With this specific image you could probably do kmeans and connected components. Then chamfer match circles and see if a connected component is made up of multiple circles.
I have got a vector of Mat files and I want to calculate the correlation between them so as to keep the two mat files with which are theoretical similar. Actually in this vector are stored detected eyes from images, so I am trying to delete outliers.
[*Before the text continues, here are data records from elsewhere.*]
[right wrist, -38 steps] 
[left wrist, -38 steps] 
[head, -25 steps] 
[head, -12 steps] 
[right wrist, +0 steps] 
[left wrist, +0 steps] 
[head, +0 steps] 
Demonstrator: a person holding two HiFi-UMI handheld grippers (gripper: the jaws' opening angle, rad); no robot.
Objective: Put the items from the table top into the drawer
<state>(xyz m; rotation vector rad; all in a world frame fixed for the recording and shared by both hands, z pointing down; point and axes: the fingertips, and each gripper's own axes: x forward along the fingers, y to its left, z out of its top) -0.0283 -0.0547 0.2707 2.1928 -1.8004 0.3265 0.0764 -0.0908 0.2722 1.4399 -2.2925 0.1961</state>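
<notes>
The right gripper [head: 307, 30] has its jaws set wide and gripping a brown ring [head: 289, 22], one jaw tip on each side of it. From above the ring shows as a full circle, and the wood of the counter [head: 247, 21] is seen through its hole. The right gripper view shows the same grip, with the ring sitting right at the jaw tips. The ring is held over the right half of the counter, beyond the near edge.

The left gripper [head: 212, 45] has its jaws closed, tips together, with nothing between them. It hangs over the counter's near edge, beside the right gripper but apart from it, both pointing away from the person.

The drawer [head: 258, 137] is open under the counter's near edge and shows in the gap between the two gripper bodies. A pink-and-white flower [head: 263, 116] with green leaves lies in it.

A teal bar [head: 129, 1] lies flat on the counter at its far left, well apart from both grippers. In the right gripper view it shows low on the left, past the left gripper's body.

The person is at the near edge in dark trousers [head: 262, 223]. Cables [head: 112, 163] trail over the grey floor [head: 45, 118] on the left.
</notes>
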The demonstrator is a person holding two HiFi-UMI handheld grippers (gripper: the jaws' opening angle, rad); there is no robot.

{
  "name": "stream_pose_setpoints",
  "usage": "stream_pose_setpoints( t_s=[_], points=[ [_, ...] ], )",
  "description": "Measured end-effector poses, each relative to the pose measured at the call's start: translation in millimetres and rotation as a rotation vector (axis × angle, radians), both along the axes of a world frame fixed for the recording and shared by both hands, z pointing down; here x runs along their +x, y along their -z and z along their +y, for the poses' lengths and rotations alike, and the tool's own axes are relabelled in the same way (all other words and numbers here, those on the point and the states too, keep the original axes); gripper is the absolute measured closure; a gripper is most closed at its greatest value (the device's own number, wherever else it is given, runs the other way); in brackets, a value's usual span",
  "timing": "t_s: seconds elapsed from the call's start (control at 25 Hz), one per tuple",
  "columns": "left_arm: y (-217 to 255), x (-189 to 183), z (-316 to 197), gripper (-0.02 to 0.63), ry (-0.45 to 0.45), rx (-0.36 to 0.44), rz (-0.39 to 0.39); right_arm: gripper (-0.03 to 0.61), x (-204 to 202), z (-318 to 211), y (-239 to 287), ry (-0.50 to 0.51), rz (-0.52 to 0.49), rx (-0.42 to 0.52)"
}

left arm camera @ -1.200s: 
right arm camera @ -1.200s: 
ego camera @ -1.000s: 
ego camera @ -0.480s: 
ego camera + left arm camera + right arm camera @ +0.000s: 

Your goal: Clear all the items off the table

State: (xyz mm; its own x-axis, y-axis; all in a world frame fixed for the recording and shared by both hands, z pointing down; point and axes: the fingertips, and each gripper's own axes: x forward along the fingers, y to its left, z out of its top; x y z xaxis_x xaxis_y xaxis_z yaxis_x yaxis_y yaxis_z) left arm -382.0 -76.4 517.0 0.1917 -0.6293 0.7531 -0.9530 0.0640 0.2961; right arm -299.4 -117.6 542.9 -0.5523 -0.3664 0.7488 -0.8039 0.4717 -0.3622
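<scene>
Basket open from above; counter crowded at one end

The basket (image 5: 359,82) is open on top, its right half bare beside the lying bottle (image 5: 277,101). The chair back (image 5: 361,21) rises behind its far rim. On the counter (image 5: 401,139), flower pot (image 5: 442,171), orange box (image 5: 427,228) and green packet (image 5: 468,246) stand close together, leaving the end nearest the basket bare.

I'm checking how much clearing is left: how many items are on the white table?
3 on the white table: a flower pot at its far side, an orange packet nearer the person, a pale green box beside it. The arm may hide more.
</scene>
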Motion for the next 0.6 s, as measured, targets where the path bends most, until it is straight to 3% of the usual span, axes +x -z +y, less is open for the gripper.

How is it possible to calculate correlation between two Mat files???
EDIT:
Mat Detection::hist_calculation(Mat image){
// Establish the number of bins
int histSize = 256;
// Set the ranges
float range[] = { 0, 256 } ;
const float* histRange = { range };
bool uniform = true; bool accumulate = false;
Mat hist;
// Compute the histograms:
calcHist( &image, 1, 0, Mat(), hist, 1, &histSize, &histRange, uniform, accumulate );
// Draw the histograms for B, G and R
int hist_w = 512; int hist_h = 400;
int bin_w = cvRound( (double) hist_w/histSize );
Mat histImage( hist_h, hist_w, CV_8UC3, Scalar( 0,0,0) );
normalize(hist, hist, 0, histImage.rows, NORM_MINMAX, -1, Mat() );
for( int i = 1; i < histSize; i++ )
{
line( histImage, Point( bin_w*(i-1), hist_h - cvRound(hist.at<float>(i-1)) ) ,
Point( bin_w*(i), hist_h - cvRound(hist.at<float>(i)) ) ,
Scalar( 255, 0, 0), 2, 8, 0 );
}
//// Display
//namedWindow("calcHist Demo", CV_WINDOW_AUTOSIZE );
//imshow("calcHist Demo", histImage );
//waitKey(0);
return hist;
}
double Detection::cvMatHistCorrelation(Mat file1, Mat file2) {
cvtColor(file1, file1, CV_BGR2GRAY); cvtColor(file2, file2, CV_BGR2GRAY);
Mat hist1 = hist_calculation(file1);
Mat hist2 = hist_calculation(file2);
double autoCorrelation1 = compareHist( hist1, hist1, CV_COMP_BHATTACHARYYA );
double autoCorrelation2 = compareHist( hist1, hist1, CV_COMP_BHATTACHARYYA );
double correlation = compareHist( hist1, hist2, CV_COMP_BHATTACHARYYA );
cout << "autocorrelation of his1: "<< autoCorrelation1 << endl;
cout << "autocorrelation of hist2: "<< autoCorrelation2 << endl;
cout << "correlation between hist1 and hist2: "<< autoCorrelation << endl;
return correlation;
}
I think it works fine.
It's better to compute the correlation of feature vectors of these two Mat files instead of on the Mat data directly.
For example, you can first compute RGB/HSV color histogram (24d vector if use 8-bins for each channel) for each Mat file and then compute correlation of these two histogram vectors.